Here are my call stories in response to Rev. Tim Hart-Andersen’s  sermon,“What Is Your Call Story?,” which was the subject of a prior post.  

The sermon drew from the Bible’s account of Isaiah receiving a direct call from God and Zacchae’us having one from Jesus. I never had such a direct call and doubt that I ever will. Instead, as will be discussed, I have responded to various requests by friends and colleagues to do something that upon reflection were calls to service. Such requests often can lead to personal reflection and conversations with pastors and friends to discern whether there has been a call and what your response should be.

The title of the sermon suggests that each of us only has one call story. Yet I have had multiple calls to service and believe that is or should be a common experience. After all the sermon mentions the pastor’s father, Rev. Dr. Henry William Andersen, who had a strong calling to Presbyterian ministry, but upon his retirement from that ministry was perplexed for a while before he discovered a calling to retire and be a friend and counselor to other retired people.

In other words, vocation “implies a dedication to a certain kind of work or service over a period of time. A one-time effort probably does not count. On the other hand, . . . vocation does not necessarily require a lifetime commitment to doing a certain thing. Indeed, an individual’s circumstances change over time and what was a vocation for one period of life may not be appropriate for other period. Thus, an individual may have several vocations over time, some of which might be simultaneous.” [1]

Before I joined Westminster in 1981 I had no religious calls to service.

My Calls to Service

Church Leadership [2]

Shortly after I joined the church, I was asked to be an elder of the church. At the time I was surprised that the church wanted someone to serve in that capacity with such limited experience in the church, but I said “Yes” and now regard that as a call to service. This led to service on various church committees—Spiritual Growth, Evangelism and Global Partnerships, the last of which I chaired for ten years.
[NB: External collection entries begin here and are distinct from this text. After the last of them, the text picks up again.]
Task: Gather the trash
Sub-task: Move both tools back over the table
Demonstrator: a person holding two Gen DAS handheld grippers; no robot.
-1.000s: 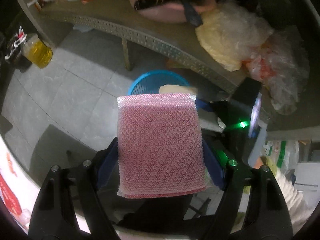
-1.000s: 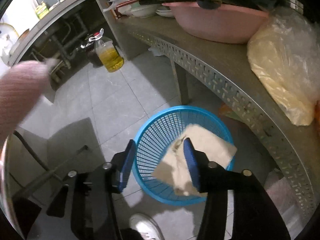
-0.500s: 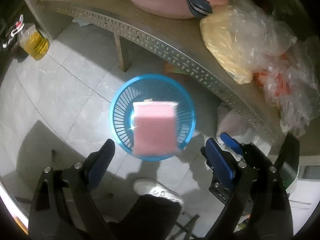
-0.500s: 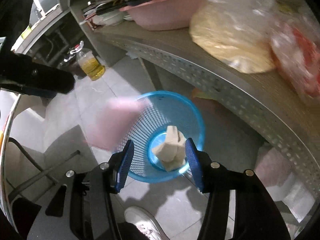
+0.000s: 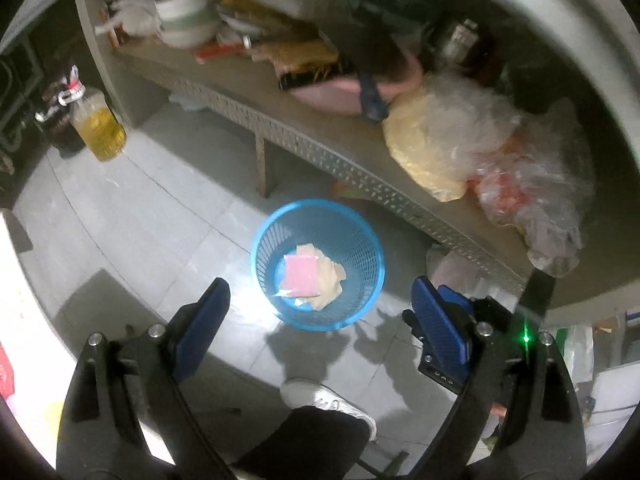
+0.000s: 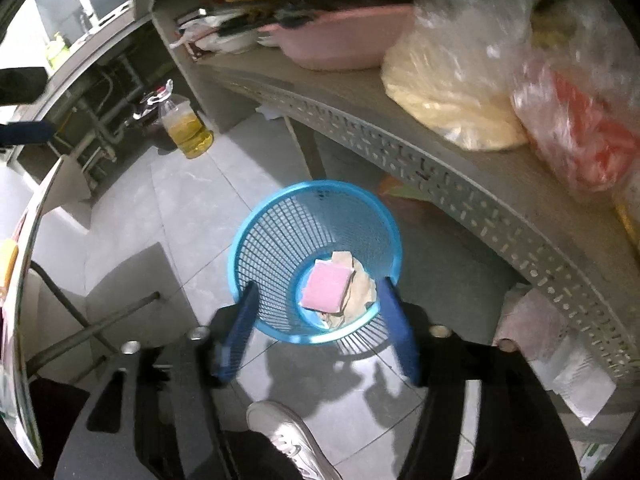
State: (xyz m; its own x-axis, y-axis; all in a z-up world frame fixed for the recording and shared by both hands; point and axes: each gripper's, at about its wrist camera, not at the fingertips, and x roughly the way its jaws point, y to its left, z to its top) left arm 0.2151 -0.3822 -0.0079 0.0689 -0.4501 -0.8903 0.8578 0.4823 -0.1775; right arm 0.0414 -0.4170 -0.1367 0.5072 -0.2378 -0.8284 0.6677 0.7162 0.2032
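The pink bubble-wrap pouch (image 5: 301, 276) – a second ago clamped in the left gripper (image 5: 316, 316) – now lies in the blue basket (image 5: 374, 280) on the crumpled beige paper (image 5: 330, 276). Both grippers hold nothing; the right gripper (image 6: 320, 320) has just been opening wider. Only the right view shows the sink pipes (image 6: 100, 128).

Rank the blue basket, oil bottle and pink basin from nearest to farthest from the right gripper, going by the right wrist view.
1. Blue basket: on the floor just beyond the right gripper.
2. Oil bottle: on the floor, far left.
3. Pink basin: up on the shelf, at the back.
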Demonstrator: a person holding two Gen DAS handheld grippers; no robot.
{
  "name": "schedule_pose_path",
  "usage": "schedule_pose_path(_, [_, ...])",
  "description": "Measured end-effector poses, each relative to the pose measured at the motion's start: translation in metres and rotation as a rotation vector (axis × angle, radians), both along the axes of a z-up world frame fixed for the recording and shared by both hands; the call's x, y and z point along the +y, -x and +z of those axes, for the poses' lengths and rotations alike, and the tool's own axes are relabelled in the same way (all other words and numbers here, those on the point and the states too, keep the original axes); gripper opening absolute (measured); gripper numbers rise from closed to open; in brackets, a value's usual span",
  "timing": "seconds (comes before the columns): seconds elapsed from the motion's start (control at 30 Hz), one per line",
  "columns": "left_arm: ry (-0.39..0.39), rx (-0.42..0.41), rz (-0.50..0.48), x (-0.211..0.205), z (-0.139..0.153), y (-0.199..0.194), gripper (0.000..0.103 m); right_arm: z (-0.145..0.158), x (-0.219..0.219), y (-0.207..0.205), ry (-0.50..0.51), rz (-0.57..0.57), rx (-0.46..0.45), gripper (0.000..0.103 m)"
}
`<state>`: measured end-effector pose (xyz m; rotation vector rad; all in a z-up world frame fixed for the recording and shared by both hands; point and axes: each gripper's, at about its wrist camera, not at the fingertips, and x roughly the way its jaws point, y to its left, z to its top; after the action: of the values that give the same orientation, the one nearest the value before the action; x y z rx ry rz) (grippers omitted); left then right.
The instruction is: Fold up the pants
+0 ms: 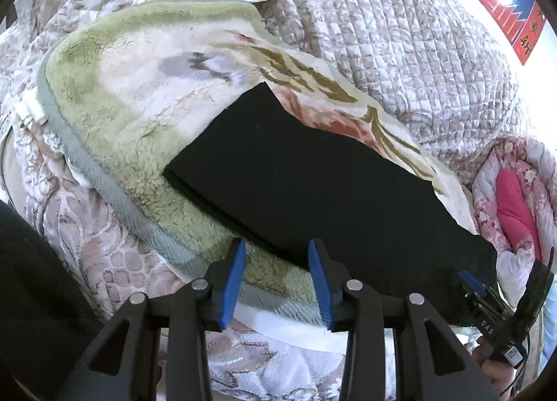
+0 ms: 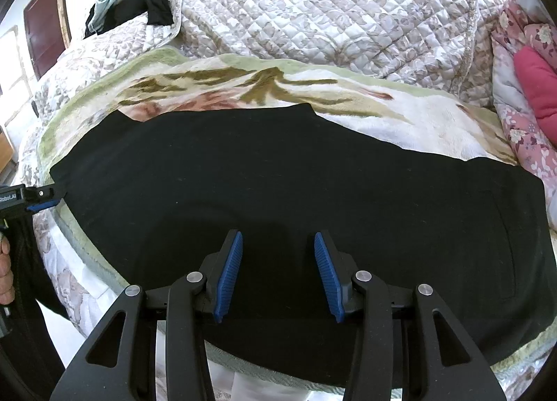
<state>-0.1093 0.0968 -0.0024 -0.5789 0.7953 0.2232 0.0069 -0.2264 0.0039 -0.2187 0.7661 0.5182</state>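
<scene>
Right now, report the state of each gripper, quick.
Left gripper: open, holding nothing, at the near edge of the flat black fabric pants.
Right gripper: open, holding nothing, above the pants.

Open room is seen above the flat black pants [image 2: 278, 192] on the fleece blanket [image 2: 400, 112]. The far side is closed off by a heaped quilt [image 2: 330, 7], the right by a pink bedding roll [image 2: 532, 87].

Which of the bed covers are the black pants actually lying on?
The fleece blanket with the green border and flower print. The black pants rest flat on it; the quilted beige bedspread lies beyond, and the pink floral quilt sits off to the right.
</scene>
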Motion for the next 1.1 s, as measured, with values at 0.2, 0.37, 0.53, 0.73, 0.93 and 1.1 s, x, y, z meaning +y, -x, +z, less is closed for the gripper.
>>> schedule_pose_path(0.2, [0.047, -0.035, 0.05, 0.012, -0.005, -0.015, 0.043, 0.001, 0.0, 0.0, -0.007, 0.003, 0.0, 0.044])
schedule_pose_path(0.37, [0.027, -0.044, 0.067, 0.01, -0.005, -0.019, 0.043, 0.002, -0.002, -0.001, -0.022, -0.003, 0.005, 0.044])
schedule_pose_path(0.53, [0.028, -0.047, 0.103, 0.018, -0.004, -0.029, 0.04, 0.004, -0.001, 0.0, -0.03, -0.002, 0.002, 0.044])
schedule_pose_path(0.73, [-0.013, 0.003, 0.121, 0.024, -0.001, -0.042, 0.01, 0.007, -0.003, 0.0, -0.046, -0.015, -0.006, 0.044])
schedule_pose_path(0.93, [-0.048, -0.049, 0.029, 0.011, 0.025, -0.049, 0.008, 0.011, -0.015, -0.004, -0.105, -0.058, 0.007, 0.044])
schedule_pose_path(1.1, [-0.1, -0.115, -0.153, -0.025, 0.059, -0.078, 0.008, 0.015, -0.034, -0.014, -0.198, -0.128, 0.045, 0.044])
In the process I learned a lot about these different programs and helped shape their missions.

This call was expanded by an invitation I accepted to join the Board of Trustees of United Theological Seminary of the Twin Cities, an ecumenical Protestant institution, which I served, 1988-1998.

The Sanctuary Movement Lawsuit [3]

While serving as a church leader, I struggled with how I could integrate my new religious faith with an active legal practice as a corporate litigator.
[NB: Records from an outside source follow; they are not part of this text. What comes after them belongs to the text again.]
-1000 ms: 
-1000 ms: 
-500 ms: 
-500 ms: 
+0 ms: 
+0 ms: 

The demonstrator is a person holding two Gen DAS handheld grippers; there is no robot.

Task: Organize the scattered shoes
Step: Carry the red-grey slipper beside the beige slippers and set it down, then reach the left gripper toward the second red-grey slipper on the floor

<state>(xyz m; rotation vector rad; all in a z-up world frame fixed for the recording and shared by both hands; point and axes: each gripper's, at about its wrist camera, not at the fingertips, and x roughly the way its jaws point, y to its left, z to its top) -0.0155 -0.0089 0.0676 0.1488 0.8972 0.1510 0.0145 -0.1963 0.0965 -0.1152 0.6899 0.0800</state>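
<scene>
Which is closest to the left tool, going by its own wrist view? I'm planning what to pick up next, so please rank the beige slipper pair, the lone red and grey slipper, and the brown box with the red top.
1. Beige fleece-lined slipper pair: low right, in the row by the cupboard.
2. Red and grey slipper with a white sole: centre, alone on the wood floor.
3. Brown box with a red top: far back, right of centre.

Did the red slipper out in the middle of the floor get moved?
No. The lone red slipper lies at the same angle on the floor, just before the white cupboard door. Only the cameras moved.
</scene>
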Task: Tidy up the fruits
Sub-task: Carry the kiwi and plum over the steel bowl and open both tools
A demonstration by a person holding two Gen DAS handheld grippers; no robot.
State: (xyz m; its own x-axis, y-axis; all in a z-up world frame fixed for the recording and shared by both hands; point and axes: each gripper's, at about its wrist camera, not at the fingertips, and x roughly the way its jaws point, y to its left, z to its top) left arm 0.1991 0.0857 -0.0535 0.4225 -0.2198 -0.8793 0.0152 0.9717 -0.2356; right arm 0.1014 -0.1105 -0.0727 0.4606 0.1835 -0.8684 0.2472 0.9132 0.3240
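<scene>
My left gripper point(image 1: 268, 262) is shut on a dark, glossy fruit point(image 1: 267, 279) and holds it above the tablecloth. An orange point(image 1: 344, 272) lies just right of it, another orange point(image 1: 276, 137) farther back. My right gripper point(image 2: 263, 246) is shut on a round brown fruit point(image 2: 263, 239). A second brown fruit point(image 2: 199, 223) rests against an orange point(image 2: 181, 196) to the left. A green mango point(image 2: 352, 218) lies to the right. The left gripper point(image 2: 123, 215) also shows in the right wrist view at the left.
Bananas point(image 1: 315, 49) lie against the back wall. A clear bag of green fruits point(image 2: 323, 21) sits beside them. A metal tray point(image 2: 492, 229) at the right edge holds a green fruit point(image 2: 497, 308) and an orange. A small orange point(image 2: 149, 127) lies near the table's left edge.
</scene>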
The answer to that struggle emerged in 1985, when the senior partner at my law firm asked me to provide legal advice to a firm client and his church, the American Lutheran  Church (ALC), which was headquartered in Minneapolis and since merged into the Evangelical Lutheran Church in America (ELCA). The problem was to help ALC decide what it should do in response to the U.S. Government’s disclosure in a criminal case in Arizona that the Immigration and Naturalization Service (INS and now the (Immigration and Customs Enforcement Agency (ICE)) had sent undercover agents into worship services and Bible study meetings in ALC and Presbyterian churches in Arizona that were involved in the Sanctuary Movement.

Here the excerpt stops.